Kelm v. Kelm, 92 Ohio St.3d 223, 226, 749 N.E.2d 299 (2001). “A trial court may limit
or restrict visiting rights of a party in order to further the child’s best interest.” Callender
v. Callender, 7th Dist. No. 03-CA-790, 2004-Ohio-1382, at ¶ 31. The trial court
possesses the “power to restrict the time and place of visitation, to determine the
conditions under which visitation will take place and to deny visitation rights altogether if
visitation would not be in the best interests of the child.” Id. quoting Anderson v.
Anderson, 147 Ohio App.3d 513, 2002-Ohio-1156, 771 N.E.2d 303, at ¶ 18.

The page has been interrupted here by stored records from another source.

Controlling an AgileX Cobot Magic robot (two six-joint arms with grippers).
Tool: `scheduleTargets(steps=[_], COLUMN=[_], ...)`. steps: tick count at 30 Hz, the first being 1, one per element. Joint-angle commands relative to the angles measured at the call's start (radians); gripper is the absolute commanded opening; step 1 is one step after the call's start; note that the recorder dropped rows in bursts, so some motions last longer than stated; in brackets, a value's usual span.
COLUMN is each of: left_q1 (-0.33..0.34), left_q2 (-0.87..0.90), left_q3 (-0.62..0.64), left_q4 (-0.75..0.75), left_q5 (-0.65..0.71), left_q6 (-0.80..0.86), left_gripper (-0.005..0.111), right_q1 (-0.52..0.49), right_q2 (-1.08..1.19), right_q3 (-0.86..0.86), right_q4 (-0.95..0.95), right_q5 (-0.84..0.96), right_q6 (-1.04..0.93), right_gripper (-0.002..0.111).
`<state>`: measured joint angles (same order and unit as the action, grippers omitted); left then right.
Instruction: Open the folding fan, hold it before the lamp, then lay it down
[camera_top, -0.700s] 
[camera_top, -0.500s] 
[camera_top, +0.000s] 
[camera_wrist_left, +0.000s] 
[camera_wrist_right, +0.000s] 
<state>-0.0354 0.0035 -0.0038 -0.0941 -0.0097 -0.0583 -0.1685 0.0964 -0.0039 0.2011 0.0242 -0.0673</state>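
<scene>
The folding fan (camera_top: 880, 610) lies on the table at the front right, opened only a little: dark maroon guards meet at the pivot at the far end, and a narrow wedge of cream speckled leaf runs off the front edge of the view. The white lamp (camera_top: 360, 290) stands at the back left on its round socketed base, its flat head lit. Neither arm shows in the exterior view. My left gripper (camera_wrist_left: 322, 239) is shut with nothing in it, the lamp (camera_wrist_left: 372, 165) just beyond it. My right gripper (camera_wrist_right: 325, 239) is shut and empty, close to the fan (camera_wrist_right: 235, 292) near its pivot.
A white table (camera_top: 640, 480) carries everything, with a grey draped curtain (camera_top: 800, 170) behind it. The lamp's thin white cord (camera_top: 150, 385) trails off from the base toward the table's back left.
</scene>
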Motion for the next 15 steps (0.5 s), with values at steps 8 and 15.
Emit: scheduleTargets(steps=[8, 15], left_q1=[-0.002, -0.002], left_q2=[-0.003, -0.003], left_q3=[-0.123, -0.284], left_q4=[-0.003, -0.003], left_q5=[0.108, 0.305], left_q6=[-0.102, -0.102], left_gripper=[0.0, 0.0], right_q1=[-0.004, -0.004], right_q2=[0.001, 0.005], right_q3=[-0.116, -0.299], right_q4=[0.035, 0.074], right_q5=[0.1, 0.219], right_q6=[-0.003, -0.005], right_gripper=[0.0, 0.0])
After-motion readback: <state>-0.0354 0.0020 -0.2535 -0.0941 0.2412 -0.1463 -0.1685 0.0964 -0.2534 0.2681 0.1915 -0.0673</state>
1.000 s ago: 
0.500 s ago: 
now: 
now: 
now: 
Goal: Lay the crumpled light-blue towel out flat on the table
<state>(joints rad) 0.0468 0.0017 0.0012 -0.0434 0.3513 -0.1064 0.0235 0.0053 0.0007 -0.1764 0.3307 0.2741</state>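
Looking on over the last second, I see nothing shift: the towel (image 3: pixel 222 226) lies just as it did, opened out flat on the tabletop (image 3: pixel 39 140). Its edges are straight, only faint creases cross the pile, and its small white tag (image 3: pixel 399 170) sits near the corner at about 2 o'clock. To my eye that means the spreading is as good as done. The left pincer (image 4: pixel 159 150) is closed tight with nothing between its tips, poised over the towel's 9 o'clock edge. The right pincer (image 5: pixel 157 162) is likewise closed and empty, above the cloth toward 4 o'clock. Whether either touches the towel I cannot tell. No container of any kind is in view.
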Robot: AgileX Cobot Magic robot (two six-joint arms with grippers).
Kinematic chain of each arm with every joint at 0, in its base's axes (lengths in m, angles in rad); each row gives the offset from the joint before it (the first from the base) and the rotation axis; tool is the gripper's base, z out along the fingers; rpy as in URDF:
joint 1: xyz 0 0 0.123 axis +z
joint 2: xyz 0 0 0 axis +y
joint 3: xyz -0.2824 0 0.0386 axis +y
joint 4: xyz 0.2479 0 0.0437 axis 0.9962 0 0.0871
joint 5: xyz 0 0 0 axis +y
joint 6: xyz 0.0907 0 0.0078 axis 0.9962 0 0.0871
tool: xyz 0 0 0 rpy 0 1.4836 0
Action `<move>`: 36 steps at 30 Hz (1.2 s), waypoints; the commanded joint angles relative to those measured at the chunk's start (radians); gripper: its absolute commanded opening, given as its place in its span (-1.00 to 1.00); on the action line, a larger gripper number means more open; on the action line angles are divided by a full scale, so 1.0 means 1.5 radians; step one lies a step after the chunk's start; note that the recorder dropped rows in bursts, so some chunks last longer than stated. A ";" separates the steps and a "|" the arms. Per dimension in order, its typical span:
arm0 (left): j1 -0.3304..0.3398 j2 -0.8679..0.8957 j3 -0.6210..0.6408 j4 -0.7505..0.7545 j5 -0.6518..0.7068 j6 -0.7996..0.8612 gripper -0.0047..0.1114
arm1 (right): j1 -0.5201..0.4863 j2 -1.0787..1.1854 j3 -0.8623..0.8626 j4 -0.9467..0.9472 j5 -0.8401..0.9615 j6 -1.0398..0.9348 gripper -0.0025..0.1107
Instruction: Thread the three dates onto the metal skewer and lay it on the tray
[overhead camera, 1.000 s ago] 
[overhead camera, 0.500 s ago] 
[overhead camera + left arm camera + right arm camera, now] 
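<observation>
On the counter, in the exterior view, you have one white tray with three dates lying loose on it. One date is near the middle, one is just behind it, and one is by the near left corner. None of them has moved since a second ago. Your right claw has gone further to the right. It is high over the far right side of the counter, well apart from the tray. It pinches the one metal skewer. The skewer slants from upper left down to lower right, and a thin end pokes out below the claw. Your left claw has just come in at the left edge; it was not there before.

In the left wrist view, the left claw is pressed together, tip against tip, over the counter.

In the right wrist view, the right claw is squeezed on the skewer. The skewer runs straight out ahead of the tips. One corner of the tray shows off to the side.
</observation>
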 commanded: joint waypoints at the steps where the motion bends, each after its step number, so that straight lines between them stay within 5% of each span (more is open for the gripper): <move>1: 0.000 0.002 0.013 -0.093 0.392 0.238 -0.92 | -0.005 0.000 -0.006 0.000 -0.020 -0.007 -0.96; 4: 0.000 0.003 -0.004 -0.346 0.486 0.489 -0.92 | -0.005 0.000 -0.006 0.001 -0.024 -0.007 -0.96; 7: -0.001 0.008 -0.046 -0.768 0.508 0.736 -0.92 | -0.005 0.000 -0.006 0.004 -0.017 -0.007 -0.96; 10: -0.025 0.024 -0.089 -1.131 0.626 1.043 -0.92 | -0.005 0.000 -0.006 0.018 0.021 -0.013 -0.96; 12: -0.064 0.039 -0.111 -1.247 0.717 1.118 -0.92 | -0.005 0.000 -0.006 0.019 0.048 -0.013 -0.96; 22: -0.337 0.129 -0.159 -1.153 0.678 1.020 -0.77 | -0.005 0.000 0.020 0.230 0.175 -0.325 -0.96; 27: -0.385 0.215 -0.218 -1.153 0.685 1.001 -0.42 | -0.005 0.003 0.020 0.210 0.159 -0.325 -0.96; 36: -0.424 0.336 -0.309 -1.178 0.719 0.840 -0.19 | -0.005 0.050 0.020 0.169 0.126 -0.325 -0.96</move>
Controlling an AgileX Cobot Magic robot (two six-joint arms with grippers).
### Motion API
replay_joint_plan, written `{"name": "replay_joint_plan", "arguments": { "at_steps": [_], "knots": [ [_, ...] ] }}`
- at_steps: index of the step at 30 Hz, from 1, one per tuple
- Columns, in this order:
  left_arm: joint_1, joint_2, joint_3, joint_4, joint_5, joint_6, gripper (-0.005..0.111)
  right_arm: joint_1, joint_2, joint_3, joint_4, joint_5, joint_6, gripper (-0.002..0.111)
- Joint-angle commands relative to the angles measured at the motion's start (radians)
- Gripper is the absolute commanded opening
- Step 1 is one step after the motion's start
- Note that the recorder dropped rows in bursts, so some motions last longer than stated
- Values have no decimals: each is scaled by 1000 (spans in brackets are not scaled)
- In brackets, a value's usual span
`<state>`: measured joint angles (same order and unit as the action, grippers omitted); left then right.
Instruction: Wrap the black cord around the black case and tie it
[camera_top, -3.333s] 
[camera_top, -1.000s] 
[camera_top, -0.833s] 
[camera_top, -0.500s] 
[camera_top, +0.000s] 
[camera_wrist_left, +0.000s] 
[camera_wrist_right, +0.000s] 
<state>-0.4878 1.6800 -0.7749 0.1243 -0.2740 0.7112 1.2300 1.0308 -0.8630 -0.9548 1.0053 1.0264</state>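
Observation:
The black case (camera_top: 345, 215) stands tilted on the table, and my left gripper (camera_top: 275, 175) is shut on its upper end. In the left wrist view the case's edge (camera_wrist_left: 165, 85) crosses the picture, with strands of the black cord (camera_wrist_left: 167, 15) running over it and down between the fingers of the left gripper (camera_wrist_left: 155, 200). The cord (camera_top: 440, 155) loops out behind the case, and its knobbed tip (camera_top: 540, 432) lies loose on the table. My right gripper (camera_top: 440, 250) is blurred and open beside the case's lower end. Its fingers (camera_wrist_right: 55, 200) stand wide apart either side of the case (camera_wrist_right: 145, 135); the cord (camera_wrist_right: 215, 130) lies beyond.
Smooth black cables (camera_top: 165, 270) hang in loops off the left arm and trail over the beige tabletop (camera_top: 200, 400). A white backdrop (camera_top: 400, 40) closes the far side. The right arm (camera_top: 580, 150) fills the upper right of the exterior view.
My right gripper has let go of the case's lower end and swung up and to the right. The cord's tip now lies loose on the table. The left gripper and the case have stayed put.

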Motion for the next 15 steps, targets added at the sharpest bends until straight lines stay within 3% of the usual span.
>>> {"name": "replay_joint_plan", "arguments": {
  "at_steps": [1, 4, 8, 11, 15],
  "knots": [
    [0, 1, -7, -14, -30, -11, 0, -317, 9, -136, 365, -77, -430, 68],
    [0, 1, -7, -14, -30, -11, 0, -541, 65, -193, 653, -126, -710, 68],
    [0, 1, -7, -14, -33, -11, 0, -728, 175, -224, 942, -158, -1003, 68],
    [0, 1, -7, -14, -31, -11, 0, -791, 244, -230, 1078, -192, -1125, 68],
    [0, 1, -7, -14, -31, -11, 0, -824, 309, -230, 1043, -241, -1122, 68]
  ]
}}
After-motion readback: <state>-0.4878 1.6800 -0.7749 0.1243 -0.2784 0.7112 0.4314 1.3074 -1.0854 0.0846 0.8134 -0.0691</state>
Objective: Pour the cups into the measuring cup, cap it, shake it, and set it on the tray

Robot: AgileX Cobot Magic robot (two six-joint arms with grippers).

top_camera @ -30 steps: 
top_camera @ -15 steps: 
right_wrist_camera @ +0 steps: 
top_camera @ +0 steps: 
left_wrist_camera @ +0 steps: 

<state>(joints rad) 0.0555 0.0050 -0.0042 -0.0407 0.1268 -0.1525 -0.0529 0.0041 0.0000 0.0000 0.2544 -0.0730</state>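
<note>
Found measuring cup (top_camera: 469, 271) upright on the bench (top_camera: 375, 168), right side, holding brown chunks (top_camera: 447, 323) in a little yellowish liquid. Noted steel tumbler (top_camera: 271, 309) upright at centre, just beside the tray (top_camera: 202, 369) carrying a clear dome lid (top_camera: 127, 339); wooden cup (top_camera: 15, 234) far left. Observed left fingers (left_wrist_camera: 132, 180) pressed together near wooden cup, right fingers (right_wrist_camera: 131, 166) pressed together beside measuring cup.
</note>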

{¶19} As a preliminary matter, both the trial court and Appellant refer to R.C.
3109.04(F) which relates to the modification of parental rights and responsibilities and
provides the factors to be considered in determining whether a modification of parental
custody is in the best interest of the child. See R.C. 3109.04(F)(1)(a) – (j). The test set
forth in R.C. 3109.04(E)(1)(a) is used when a party is seeking to “modify a prior decree
allocating parental rights and responsibilities.” This statute does not govern
modification of the visitation schedule of a non-residential parent. R.C. 3109.051(C)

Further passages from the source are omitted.